Scientific classification
- Kingdom: Animalia
- Phylum: Chordata
- Class: Reptilia
- Order: Squamata
- Suborder: Iguania
- Family: Agamidae
- Genus: Ctenophorus
- Species: C. ornatus
- Binomial name: Ctenophorus ornatus (Gray, 1845)
- Synonyms: Grammatophora ornatus Gray, 1845 ; Amphibolurus ornatus (Gray, 1845) ; Amphibolurus tibialis Ahl, 1926 ;

= Ctenophorus ornatus =

- Genus: Ctenophorus
- Species: ornatus
- Authority: (Gray, 1845)
- Conservation status: LC

Species of lizard

Ctenophorus ornatus, the ornate crevice-dragon or ornate dragon, is a species of lizard in the family Agamidae.

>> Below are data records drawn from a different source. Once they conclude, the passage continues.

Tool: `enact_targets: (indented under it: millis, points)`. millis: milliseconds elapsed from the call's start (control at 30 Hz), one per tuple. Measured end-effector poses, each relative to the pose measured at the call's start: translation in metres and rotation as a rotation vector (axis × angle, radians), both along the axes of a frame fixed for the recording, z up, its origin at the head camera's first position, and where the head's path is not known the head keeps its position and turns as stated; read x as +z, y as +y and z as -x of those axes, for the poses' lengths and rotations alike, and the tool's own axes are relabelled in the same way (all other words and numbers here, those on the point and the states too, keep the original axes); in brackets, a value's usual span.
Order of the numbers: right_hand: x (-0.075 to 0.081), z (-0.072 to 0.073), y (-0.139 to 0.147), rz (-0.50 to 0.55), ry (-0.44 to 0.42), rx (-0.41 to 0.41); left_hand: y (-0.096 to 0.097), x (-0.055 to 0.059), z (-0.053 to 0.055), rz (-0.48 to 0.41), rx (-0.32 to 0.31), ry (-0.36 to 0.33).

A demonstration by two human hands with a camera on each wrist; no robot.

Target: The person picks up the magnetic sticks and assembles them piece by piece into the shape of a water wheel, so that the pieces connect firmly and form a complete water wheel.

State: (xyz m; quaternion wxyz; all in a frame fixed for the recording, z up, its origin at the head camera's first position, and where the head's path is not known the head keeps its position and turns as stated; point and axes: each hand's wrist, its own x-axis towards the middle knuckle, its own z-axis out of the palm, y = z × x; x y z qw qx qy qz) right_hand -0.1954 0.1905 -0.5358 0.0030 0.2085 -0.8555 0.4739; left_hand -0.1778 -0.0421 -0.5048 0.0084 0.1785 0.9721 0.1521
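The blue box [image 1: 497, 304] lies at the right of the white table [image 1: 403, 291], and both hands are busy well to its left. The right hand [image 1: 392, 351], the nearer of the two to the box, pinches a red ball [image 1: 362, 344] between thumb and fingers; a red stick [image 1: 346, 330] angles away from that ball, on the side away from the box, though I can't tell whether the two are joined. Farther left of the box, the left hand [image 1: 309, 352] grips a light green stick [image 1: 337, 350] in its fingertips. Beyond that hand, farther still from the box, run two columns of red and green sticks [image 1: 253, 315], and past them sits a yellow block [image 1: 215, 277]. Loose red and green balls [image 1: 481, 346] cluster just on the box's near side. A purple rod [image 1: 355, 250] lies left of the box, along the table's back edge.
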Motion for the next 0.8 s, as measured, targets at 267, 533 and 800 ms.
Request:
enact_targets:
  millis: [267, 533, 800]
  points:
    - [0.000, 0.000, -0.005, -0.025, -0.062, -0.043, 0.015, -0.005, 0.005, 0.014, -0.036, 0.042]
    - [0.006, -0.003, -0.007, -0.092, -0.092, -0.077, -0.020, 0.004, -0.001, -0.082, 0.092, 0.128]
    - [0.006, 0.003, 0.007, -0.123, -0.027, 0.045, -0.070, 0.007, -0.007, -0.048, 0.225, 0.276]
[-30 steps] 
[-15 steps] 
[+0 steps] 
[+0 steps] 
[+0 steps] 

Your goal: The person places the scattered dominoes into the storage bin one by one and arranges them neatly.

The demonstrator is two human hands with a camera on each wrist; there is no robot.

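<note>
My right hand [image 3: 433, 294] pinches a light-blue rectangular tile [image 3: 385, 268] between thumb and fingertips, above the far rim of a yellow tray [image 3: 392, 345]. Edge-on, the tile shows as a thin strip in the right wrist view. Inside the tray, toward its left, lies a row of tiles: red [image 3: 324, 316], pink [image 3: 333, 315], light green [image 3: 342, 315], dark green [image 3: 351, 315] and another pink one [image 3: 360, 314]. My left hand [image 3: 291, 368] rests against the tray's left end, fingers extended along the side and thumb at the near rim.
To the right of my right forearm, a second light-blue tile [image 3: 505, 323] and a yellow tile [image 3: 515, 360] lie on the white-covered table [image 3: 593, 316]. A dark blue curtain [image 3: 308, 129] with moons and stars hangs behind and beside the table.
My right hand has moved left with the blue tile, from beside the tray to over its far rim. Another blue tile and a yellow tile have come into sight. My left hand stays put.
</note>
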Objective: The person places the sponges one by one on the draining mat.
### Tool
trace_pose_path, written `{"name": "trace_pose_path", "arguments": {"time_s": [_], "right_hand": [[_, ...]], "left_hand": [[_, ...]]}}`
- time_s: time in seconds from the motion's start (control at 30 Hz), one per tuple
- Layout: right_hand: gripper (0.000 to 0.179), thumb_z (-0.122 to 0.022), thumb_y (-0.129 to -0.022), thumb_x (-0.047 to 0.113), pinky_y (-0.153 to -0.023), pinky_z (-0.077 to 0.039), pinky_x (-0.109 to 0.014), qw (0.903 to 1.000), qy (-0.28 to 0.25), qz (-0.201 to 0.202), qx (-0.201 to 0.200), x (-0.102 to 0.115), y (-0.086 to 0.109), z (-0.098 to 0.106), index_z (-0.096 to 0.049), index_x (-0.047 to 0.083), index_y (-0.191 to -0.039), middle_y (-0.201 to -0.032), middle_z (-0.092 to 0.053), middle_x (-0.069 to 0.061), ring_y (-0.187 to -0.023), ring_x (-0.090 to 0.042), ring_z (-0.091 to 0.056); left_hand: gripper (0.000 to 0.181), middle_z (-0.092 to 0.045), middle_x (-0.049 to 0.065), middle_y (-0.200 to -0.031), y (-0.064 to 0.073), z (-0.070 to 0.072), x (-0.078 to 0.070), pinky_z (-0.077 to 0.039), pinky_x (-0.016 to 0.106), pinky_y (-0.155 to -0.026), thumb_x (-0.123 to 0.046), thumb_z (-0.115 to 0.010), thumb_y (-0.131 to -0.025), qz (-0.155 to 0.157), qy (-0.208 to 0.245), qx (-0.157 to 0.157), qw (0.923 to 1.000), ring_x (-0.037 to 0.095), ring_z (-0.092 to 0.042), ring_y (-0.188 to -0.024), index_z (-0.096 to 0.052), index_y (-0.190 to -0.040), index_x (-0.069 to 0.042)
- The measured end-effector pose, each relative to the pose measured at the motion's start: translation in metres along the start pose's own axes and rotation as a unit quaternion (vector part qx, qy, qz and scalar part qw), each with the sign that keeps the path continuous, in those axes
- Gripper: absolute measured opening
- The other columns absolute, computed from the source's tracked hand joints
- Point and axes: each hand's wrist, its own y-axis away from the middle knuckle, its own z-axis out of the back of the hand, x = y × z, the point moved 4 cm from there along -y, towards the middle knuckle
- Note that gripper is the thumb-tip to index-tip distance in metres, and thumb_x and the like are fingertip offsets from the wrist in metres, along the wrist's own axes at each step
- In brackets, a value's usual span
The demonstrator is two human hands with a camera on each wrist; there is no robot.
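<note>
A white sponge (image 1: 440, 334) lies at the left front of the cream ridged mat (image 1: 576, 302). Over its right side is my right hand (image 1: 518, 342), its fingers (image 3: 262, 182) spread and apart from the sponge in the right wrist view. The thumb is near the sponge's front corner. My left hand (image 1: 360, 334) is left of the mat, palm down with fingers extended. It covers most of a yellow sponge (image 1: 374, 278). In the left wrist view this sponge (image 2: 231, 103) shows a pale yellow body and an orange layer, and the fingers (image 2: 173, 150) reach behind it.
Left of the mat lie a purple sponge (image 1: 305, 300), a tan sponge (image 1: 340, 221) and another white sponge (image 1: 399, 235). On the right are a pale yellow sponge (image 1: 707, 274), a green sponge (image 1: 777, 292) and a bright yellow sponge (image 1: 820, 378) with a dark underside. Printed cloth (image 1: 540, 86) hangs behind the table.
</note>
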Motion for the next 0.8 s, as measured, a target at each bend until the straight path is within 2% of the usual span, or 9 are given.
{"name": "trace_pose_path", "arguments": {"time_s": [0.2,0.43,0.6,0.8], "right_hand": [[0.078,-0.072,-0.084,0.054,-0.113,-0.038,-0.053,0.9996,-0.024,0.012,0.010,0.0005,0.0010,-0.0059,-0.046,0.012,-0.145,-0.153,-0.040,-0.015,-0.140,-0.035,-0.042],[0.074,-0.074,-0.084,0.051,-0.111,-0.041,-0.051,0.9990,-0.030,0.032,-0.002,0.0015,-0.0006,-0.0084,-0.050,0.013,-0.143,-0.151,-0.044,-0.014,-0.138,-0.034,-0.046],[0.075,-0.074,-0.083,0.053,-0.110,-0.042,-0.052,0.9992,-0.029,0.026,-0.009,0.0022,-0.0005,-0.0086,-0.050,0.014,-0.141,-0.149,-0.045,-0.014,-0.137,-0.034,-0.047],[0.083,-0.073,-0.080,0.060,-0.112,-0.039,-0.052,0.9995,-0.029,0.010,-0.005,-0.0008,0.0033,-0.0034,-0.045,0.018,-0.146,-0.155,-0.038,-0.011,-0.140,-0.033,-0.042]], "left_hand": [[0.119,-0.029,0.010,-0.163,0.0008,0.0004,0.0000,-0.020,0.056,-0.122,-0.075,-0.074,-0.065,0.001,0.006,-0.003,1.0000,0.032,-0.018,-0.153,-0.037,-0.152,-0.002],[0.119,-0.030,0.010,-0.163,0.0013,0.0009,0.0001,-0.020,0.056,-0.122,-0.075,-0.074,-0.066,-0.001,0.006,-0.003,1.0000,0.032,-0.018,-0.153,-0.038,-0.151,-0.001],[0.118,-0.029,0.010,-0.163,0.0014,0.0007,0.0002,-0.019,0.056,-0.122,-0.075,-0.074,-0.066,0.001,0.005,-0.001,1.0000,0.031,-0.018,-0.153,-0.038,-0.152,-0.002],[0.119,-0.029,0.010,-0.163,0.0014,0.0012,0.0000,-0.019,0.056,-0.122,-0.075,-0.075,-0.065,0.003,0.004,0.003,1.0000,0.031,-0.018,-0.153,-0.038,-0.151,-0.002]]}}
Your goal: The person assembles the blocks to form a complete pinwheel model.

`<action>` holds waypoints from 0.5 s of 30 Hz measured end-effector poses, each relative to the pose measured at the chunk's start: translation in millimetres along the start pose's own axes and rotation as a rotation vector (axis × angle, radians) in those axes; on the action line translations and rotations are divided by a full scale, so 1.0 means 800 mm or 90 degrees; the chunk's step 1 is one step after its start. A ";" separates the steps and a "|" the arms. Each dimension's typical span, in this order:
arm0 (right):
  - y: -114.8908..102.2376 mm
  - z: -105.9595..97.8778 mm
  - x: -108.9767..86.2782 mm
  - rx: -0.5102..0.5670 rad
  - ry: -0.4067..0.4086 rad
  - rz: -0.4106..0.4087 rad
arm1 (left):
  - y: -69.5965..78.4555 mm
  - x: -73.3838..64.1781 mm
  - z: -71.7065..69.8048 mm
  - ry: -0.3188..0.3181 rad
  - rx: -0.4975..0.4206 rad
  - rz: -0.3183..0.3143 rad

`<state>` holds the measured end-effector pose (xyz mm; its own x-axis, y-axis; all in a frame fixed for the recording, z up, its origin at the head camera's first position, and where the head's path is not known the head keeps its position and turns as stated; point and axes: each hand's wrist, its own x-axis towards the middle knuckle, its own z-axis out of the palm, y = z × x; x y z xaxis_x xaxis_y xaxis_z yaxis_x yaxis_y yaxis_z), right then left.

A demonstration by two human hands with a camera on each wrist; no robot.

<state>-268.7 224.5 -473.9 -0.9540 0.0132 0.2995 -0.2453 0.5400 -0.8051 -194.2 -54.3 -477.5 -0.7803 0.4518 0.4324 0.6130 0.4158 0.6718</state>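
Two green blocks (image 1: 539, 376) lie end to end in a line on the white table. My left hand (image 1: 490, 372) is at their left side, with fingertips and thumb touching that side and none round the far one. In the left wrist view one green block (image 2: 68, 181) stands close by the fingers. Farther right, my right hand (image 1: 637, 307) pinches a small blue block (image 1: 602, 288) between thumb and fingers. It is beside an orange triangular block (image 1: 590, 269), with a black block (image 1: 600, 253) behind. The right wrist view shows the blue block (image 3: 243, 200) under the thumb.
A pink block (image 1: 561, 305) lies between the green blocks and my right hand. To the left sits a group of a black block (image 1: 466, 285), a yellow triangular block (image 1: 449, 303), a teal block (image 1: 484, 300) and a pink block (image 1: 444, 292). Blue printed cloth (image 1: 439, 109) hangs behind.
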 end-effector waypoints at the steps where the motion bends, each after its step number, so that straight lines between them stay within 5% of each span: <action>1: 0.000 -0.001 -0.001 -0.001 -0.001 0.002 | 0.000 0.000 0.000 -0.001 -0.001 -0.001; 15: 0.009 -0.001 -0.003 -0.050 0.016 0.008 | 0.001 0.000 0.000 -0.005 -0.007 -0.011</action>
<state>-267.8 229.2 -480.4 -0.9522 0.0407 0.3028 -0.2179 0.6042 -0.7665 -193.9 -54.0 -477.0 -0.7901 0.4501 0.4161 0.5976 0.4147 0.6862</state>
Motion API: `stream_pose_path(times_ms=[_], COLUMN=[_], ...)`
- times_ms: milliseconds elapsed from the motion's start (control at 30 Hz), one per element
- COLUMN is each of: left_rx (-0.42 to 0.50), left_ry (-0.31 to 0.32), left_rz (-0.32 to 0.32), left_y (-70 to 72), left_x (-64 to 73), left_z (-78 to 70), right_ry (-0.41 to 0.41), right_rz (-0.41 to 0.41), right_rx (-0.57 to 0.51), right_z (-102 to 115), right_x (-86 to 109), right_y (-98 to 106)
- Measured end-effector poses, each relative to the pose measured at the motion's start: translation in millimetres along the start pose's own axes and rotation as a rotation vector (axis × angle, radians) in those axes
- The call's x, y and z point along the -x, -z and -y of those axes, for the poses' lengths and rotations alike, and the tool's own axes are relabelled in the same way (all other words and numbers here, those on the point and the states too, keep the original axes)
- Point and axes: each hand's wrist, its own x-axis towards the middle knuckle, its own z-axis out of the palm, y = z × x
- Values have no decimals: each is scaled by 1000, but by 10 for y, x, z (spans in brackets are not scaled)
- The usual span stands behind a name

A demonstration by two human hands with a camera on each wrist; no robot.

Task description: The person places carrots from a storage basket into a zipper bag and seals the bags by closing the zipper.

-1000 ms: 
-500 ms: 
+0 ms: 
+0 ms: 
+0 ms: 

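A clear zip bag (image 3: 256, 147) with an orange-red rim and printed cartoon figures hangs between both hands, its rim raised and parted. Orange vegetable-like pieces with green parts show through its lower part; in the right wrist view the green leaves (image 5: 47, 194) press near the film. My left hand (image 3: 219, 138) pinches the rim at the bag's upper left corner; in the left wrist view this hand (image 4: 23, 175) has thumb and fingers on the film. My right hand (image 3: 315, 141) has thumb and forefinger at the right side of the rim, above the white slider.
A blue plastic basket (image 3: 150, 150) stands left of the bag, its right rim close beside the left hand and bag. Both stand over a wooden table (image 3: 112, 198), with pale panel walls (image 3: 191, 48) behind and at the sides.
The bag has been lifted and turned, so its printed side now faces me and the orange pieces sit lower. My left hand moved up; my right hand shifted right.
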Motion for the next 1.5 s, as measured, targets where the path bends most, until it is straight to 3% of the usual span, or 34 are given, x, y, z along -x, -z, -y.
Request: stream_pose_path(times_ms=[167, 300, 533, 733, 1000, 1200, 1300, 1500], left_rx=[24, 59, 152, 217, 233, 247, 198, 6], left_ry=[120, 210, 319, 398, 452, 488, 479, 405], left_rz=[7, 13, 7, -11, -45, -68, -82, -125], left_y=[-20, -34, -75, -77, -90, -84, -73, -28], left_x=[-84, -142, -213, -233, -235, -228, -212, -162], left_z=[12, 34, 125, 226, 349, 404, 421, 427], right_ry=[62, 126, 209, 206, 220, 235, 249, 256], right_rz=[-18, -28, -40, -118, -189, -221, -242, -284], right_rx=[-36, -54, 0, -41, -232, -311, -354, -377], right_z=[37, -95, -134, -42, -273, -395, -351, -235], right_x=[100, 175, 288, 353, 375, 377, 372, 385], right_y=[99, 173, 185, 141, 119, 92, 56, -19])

It is found on granite outcrops of Western Australia.

The species is a member of a diverse genus, Ctenophorus, that contains a group known as rock dragons. It can be distinguished from the others by its greatly flattened body, around 290 mm, with a snout-to-vent length of 95 mm, and a distinctly banded tail.

Ctenophorus ornatus is common on granite outcrops, where it shelters under slabs and boulders, especially in undisturbed areas. When out in the open, often basking on warm rocks, it displays a head-bobbing characteristic seen in many related species.

The distribution range of this species extends from the Goldfields to the Darling Range, and to the southern coastline. It is recorded at the Archipelago of the Recherche, offshore granite islands, and a reddish form is noted in the Murchison district.